▶ _WHAT THE TASK ASKS_
Write out exactly, and only, the lines from the one containing "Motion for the" through the last line of the listing below.

▶ _PROVIDED MATERIAL_

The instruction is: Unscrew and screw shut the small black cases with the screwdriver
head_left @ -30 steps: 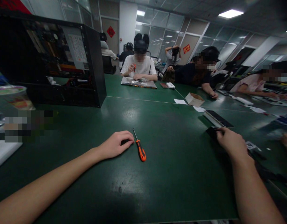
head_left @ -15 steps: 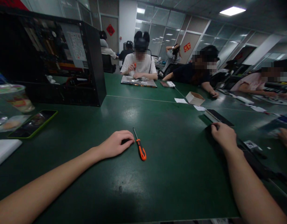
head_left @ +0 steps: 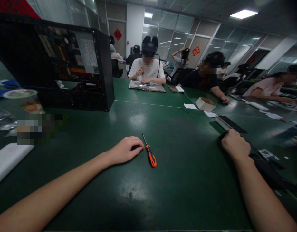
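Observation:
On the green tabletop (head_left: pixel 177 193) lies a screwdriver (head_left: pixel 151 157) with an orange and black handle, its metal shaft pointing away from me. My left hand (head_left: pixel 126 149) rests on the table just left of it. Its fingers curl down and the thumb comes to the fingertips, with nothing seen in them. My right hand (head_left: pixel 236 144) is closed at the right, beside dark items. Its fingertips are turned away, so whatever it grips is hidden. Just beyond it lies a flat dark item with a pale edge (head_left: pixel 232 124).
An open black computer case (head_left: pixel 105 71) stands at the left, with a plastic cup (head_left: pixel 25 100) and a white object (head_left: pixel 10 158) before it. A small open box (head_left: pixel 205 104) and papers (head_left: pixel 190 106) lie farther back. A co-worker (head_left: pixel 148 69) sits opposite at a flat panel (head_left: pixel 147 86).
The whole view has shifted slightly, so everything sits a little farther right. My right hand looks more closed, its thumb now less visible. My left hand and the screwdriver keep their places on the table.

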`<state>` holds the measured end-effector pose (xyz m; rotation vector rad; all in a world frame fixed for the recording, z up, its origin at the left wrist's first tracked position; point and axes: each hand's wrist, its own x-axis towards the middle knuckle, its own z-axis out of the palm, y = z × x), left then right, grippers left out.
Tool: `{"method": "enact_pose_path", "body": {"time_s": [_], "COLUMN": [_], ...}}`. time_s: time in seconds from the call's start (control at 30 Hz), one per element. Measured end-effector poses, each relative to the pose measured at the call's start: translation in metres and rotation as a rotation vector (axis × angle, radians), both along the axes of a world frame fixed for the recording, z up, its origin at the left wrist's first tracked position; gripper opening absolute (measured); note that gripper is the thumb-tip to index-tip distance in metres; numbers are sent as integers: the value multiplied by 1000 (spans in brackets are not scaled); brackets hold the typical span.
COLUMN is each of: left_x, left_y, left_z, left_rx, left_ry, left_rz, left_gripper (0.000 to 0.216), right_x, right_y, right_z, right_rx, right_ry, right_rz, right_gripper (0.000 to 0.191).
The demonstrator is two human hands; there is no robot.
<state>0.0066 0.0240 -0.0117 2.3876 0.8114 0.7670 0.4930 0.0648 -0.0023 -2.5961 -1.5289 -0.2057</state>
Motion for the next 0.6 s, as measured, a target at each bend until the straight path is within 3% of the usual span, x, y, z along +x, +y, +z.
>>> {"method": "enact_pose_path", "body": {"time_s": [0.2, 0.33, 0.37, 0.47, 0.53, 0.6], "left_x": [1, 1, 1, 1, 0, 0], "left_y": [0, -1, 0, 1, 2, 1], "left_z": [-2, -1, -1, -2, -2, 0], "left_rx": [8, 4, 2, -7, -11, -18], "left_ry": [6, -2, -4, 1, 12, 43], "left_rz": [5, 13, 13, 17, 21, -11], "left_gripper": [15, 16, 16, 17, 17, 18], "right_x": [0, 12, 16, 22, 24, 24], "right_y": [-20, -62, -74, -109, -124, -132], "right_z": [15, 15, 10, -11, -23, -29], "right_rx": [187, 434, 426, 213, 130, 146], "right_ry": [-141, -215, -204, -69, 0, -30], "right_rz": [48, -151, -215, -311, -279, -204], "right_gripper": [57, 66, 69, 75, 74, 69]}}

▶ _SOLUTION BELOW_
Motion for the next 0.6 s, as measured, a target at each bend until the straight path is within 3% of the usual span, x, y, z along +x, +y, +z.
>>> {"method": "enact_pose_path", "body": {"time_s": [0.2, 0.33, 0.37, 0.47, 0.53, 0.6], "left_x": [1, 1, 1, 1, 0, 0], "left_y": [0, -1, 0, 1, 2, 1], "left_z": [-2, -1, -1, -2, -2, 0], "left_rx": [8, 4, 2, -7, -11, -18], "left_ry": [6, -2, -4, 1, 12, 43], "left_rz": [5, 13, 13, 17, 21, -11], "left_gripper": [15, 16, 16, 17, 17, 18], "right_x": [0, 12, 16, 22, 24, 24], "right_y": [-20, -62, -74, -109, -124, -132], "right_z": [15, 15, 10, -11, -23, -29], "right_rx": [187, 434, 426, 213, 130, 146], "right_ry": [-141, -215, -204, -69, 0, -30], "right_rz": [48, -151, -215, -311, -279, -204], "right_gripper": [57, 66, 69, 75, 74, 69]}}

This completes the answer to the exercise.